• **Task requirements**:
Once the pictures are set aside, transcribe each line of the data exactly.

• **Input data**:
· · · ·

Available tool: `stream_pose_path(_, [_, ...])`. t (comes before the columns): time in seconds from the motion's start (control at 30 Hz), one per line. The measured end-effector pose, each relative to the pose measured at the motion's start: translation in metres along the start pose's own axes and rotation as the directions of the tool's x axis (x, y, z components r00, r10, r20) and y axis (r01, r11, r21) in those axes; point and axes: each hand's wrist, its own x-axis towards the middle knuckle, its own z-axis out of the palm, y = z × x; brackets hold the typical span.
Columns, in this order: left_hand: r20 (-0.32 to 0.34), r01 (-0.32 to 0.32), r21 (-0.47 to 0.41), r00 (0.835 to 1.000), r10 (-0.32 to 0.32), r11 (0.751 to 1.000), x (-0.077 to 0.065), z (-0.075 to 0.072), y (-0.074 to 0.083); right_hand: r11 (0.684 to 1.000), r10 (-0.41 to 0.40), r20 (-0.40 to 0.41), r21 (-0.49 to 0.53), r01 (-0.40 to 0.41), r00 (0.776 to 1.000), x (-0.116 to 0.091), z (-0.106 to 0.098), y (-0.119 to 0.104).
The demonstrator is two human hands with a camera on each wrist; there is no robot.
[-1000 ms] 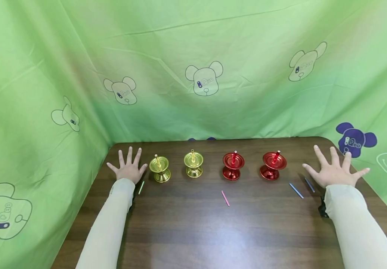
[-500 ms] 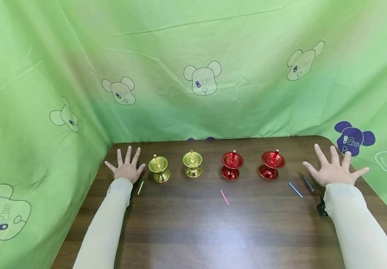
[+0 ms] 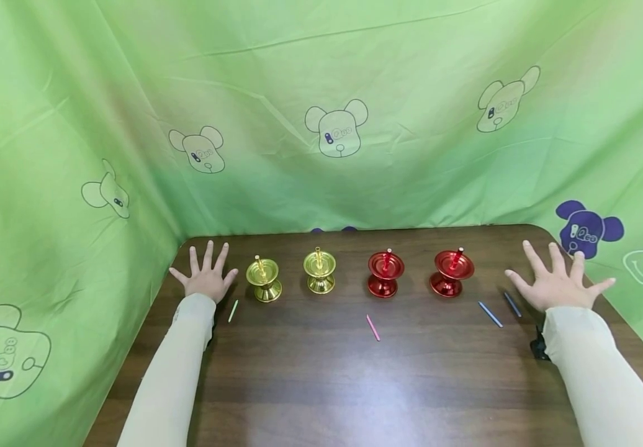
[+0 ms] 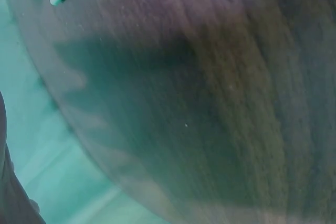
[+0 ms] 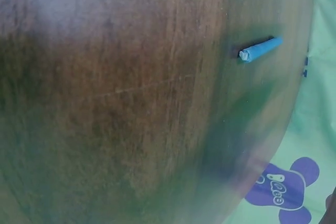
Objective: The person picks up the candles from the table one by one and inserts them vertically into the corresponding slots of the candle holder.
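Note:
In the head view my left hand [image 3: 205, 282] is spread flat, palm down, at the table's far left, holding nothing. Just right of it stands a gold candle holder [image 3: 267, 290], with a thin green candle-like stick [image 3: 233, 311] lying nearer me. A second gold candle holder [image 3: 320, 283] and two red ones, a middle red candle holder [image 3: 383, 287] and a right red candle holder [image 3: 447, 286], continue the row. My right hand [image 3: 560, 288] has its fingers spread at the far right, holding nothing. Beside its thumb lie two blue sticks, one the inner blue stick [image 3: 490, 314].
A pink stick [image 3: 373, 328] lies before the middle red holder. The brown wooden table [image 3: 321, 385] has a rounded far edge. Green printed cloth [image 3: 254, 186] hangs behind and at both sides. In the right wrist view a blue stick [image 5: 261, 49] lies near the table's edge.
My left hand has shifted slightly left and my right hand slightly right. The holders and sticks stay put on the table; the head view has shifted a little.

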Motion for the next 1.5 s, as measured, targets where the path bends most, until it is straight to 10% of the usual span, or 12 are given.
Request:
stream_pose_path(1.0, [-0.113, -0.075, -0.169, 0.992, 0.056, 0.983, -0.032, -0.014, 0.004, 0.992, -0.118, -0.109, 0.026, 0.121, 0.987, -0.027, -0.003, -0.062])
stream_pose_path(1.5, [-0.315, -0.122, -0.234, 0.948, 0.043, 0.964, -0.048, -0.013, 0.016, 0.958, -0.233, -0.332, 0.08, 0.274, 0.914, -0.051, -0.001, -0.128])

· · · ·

• **Result for this task**:
Available tool: `stream_pose_path(_, [_, ...])`. t (comes before the columns): time in seconds from the motion's start (control at 30 Hz), one per line. The measured end-effector pose, each relative to the pose measured at the motion's start: translation in metres along the start pose's own axes and rotation as the directions of the tool's x axis (x, y, z components r00, r10, r20) and y axis (r01, r11, r21) in those axes; point and axes: each hand's wrist, its own x-axis towards the middle knuckle, its own z-axis out of the palm, y = z × x; brackets hold the typical span.
Columns, in this order: left_hand: r20 (-0.32 to 0.34), r01 (-0.32 to 0.32), r21 (-0.47 to 0.41), r00 (0.835 to 1.000), r10 (-0.32 to 0.32), r11 (0.751 to 1.000), x (-0.077 to 0.065), z (-0.075 to 0.072), y (-0.074 to 0.083); right_hand: r11 (0.684 to 1.000), r10 (-0.41 to 0.40), r20 (-0.40 to 0.41), r21 (-0.49 to 0.53), r01 (-0.40 to 0.41), r00 (0.776 to 1.000), x (-0.116 to 0.091), z (-0.106 to 0.098), y (-0.119 to 0.104).
The demonstrator is two human hands with a camera on each wrist; there is no robot.
[-1000 ms] 
[-500 ms] 
[+0 ms] 
[+0 ms] 
[+0 ms] 
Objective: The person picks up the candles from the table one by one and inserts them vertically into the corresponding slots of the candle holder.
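Note:
In the head view my left hand [image 3: 205, 282] is spread flat, palm down, at the table's far left, holding nothing. Just right of it stands a gold candle holder [image 3: 267, 290], with a thin green candle-like stick [image 3: 233, 311] lying nearer me. A second gold candle holder [image 3: 320, 283] and two red ones, a middle red candle holder [image 3: 383, 287] and a right red candle holder [image 3: 447, 286], continue the row. My right hand [image 3: 560, 288] has its fingers spread at the far right, holding nothing. Beside its thumb lie two blue sticks, one the inner blue stick [image 3: 490, 314].
A pink stick [image 3: 373, 328] lies before the middle red holder. The brown wooden table [image 3: 321, 385] has a rounded far edge. Green printed cloth [image 3: 254, 186] hangs behind and at both sides. In the right wrist view a blue stick [image 5: 261, 49] lies near the table's edge.
My left hand has shifted slightly left and my right hand slightly right. The holders and sticks stay put on the table; the head view has shifted a little.
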
Motion for the next 1.5 s, as measured, targets where the path bends most, until it is straight to 10% of the usual span, or 12 are given.
Request:
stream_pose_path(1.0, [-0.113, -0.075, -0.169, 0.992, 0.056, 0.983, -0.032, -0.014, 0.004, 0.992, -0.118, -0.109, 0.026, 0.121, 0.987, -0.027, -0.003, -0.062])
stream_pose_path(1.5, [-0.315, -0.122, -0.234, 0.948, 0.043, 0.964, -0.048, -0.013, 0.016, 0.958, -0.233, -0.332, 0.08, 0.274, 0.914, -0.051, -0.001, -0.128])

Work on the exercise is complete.